Oando Records N60.3 Billion Profit, Rebounds After Previous Loss

Financial Recovery with Impressive Revenue Growth

Oando Plc has posted a remarkable turnaround with a profit-after-tax of N60.3 billion for the 2023 financial year, contrasting sharply with the N81.2 billion loss it reported in 2022. The energy firm’s revenue surged by 43% to reach N2.84 trillion, compared to N1.99 trillion in 2022. However, the rising cost of sales, which absorbed 97% of this revenue, limited the company’s gross profit growth to N85.02 billion.

Operating Profit and Rising Expenses

Despite challenges, Oando’s operating profit saw a substantial increase, climbing by 961% to N218.3 billion.
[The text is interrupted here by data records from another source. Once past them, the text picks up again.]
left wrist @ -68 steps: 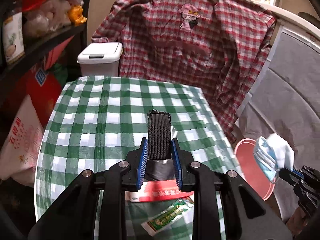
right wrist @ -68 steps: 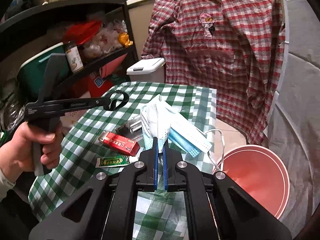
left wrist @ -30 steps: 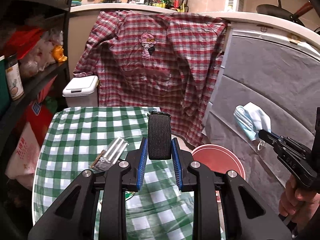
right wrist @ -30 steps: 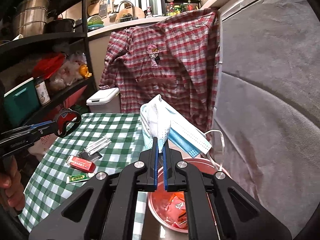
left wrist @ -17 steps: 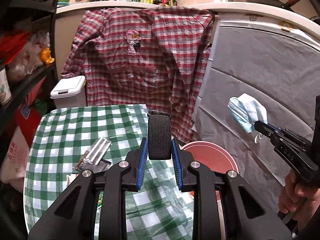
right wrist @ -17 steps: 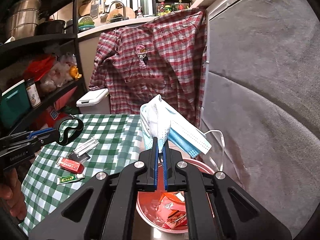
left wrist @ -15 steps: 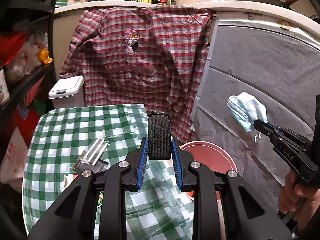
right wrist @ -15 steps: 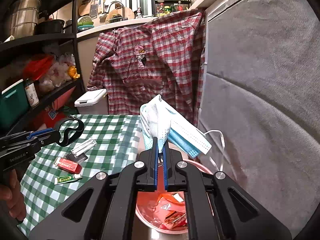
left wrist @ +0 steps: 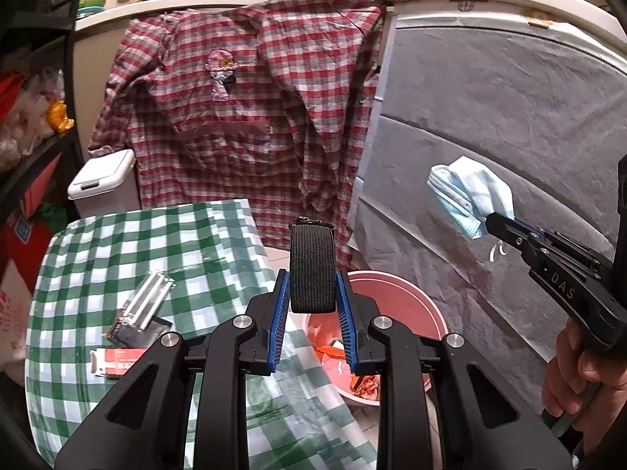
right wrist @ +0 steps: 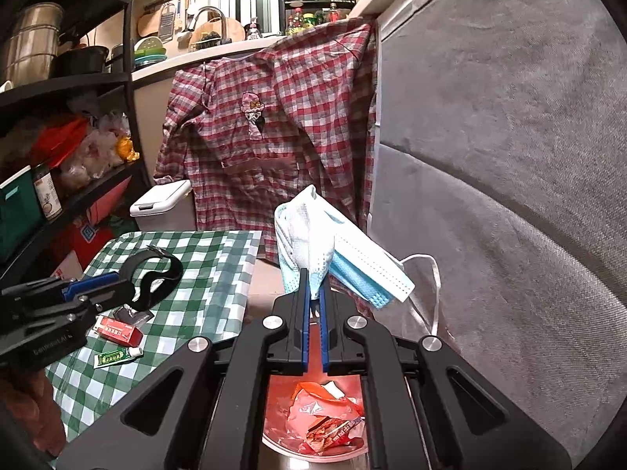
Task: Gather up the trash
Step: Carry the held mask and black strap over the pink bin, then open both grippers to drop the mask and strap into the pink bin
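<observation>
The left gripper (left wrist: 312,305) clamped a black elastic band (left wrist: 312,270) above the checked table's (left wrist: 117,243) edge, while the right gripper (right wrist: 312,313), jaws nearly shut, pinched blue face masks (right wrist: 329,258) over the pink bin (right wrist: 313,411).

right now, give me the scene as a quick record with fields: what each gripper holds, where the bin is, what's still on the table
left gripper: shut on black elastic band
right gripper: shut on face masks, above the bin
bin: pink bin, beside the table's edge, wrappers inside
table: green checked tablecloth
still on table: red box, green tube, silver packet
behind: red plaid shirt, white lidded bin
</observation>
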The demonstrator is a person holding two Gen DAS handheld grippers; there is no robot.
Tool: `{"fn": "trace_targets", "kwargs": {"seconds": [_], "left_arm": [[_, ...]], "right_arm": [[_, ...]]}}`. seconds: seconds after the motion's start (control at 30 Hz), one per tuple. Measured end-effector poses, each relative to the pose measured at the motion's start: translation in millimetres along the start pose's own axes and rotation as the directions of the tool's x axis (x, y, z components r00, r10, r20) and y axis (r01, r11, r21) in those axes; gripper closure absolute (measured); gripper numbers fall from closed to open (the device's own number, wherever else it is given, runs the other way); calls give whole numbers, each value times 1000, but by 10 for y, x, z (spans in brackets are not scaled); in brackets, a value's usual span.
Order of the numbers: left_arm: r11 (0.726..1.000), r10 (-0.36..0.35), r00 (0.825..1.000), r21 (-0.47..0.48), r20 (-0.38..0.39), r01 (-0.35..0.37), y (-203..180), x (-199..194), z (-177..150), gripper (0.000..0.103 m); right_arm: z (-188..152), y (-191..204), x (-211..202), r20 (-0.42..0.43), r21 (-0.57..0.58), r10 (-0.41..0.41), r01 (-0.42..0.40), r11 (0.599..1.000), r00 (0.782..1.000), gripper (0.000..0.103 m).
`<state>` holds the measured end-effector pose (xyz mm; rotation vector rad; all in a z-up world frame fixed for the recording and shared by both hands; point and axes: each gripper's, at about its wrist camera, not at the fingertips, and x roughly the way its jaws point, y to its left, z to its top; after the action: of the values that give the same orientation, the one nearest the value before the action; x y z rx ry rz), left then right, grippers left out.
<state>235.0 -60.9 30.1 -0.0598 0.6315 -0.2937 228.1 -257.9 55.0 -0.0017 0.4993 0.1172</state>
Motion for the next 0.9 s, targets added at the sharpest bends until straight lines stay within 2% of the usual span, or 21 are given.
{"fn": "trace_targets", "kwargs": {"seconds": [0.53,0.9], "left_arm": [[999,-37,998,31,-60,39,-278,400,-76,79],[998,-54,996,28,-70,56,-373,541,-65,79]], "right_arm": [[-37,-105,146,-44,18,-17,18,1000,999,99],[-32,-146,240,-58,21,-21,22,1000,998,99]]}}
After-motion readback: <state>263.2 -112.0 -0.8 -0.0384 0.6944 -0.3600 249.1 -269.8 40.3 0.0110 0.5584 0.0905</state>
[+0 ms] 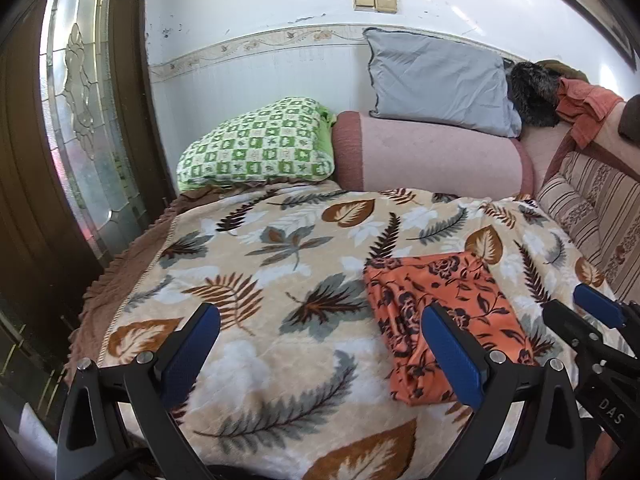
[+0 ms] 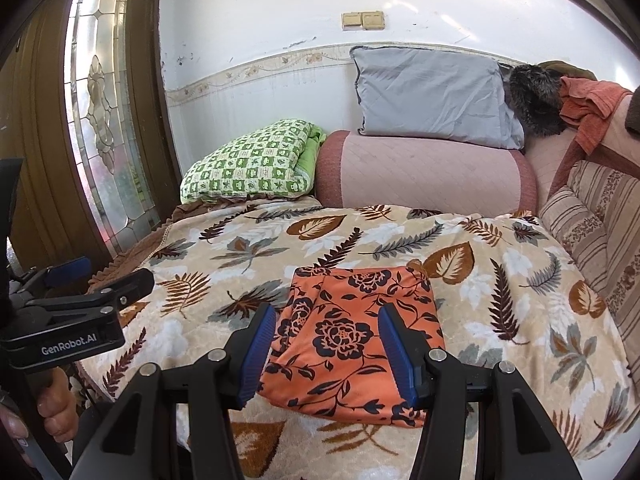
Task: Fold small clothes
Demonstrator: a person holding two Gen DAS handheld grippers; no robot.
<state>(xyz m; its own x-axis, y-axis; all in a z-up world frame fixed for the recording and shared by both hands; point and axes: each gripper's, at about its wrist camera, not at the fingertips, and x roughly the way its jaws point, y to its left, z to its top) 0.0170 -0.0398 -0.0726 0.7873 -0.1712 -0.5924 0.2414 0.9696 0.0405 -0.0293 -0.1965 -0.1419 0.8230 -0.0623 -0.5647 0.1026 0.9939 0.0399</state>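
orange flowered cloth [image 2: 352, 340]: folded flat on leaf blanket [image 2: 500, 320], near front edge | left gripper [image 1: 320, 344]: wide apart, empty, above blanket beside cloth | right gripper [image 2: 326, 354]: wide apart, empty, above cloth | green checked pillow [image 2: 248, 164], grey pillow [image 2: 432, 96]: far edge
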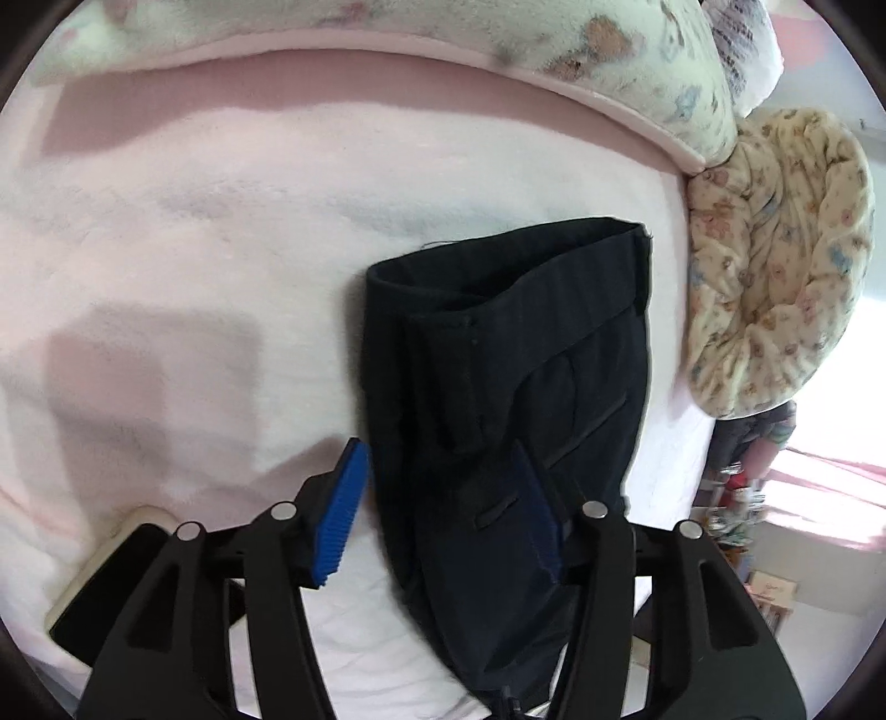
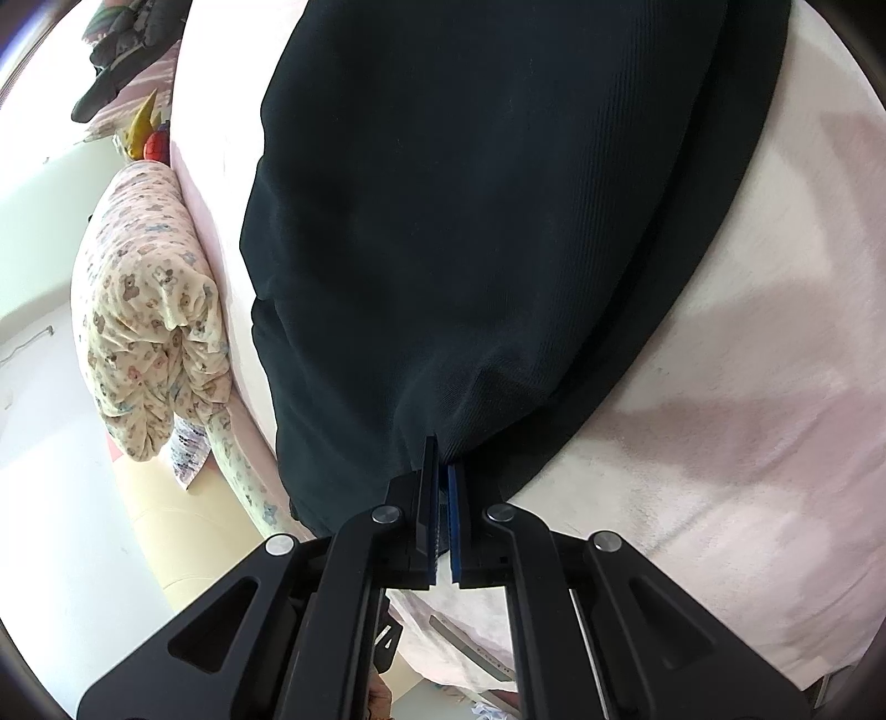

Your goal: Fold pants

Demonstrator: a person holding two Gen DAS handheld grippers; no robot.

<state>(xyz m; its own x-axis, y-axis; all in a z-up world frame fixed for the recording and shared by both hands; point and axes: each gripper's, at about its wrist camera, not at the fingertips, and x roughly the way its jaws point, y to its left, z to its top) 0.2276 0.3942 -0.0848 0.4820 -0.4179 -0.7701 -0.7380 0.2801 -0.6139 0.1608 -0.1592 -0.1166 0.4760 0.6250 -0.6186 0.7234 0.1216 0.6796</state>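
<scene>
Black pants lie folded lengthwise on a pale pink blanket, waistband at the far end. My left gripper is open and straddles the pants' left edge: its left blue pad is over the blanket, its right pad over the fabric. In the right wrist view the pants fill the upper frame. My right gripper is shut on the near hem of the pants, the cloth pinched between the blue pads.
A rolled floral quilt lies at the bed's right side, and shows in the right wrist view. A patterned pillow runs along the far edge. A dark phone-like slab lies near left. The bed edge drops off right.
</scene>
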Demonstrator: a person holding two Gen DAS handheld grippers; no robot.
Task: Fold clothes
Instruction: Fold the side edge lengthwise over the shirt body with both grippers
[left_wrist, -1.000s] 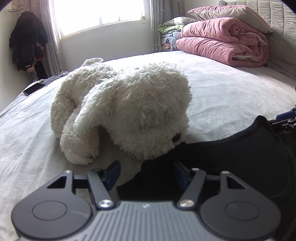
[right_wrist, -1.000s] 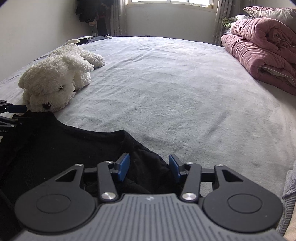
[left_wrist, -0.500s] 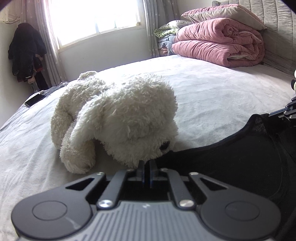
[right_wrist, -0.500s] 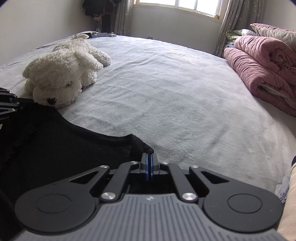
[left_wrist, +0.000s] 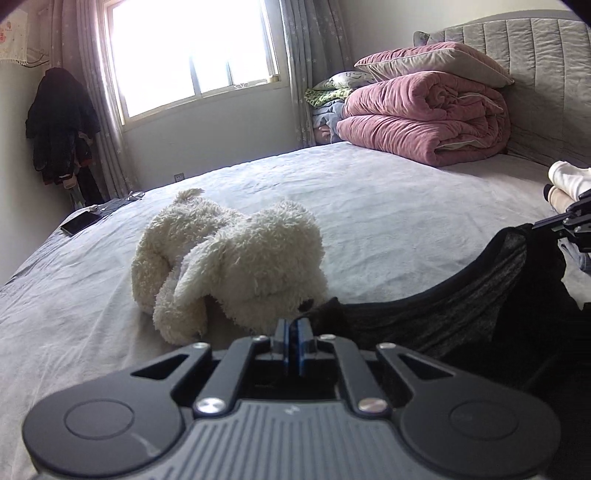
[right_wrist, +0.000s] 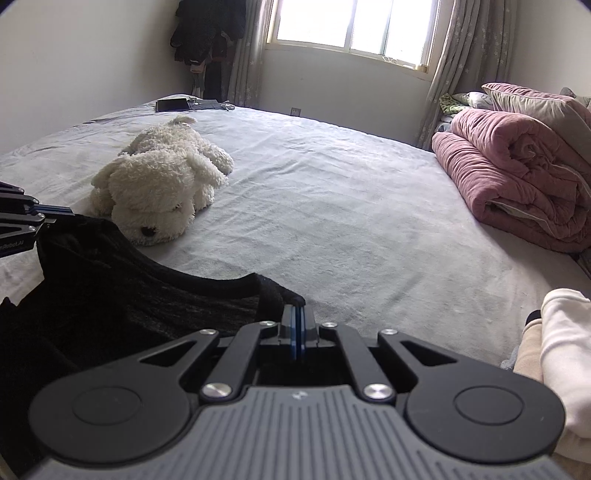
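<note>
I pinched the black top with both the left gripper and right gripper; keeping its edge taut and level seemed wise.

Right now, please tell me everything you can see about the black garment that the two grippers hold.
The black garment is a dark knit, charcoal-flecked on its inner face, with a solid black banded edge. The left gripper and the right gripper are each shut on a corner of that edge, which sags in a curve between them. The cloth hangs below, out of view. It lies near the snout of the white plush dog on the grey bed; whether they touch is unclear.
</note>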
This growth was partly offset by administrative expenses, which spiked by 218% to N261.35 billion. The company also faced a 30% rise in net finance costs, totaling N116.47 billion, highlighting pressures from high operational costs even as profitability improved.

Profits Before and After Tax See Significant Gains

Oando’s profit-before-tax for 2023 hit N102.97 billion, marking a 267% increase from the prior year. After accounting for income tax expenses of N42.7 billion, the company achieved a profit-after-tax of N60.3 billion, reflecting a 174% improvement. Analysts note that Oando’s financial recovery has added considerable value for stakeholders after a turbulent financial year in 2022.

Impact of Wale Tinubu’s Leadership and Market Value Surge

Under the leadership of Wale Tinubu, Oando’s market value surged, jumping from N74 billion in early 2023 to N1 trillion by September 2024. During this period, the company’s share price soared from six naira to N92, positioning Oando among the top 10 most valuable companies on the Nigerian stock exchange. Observers attribute part of this growth to strategic acquisitions and market confidence under Tinubu’s tenure.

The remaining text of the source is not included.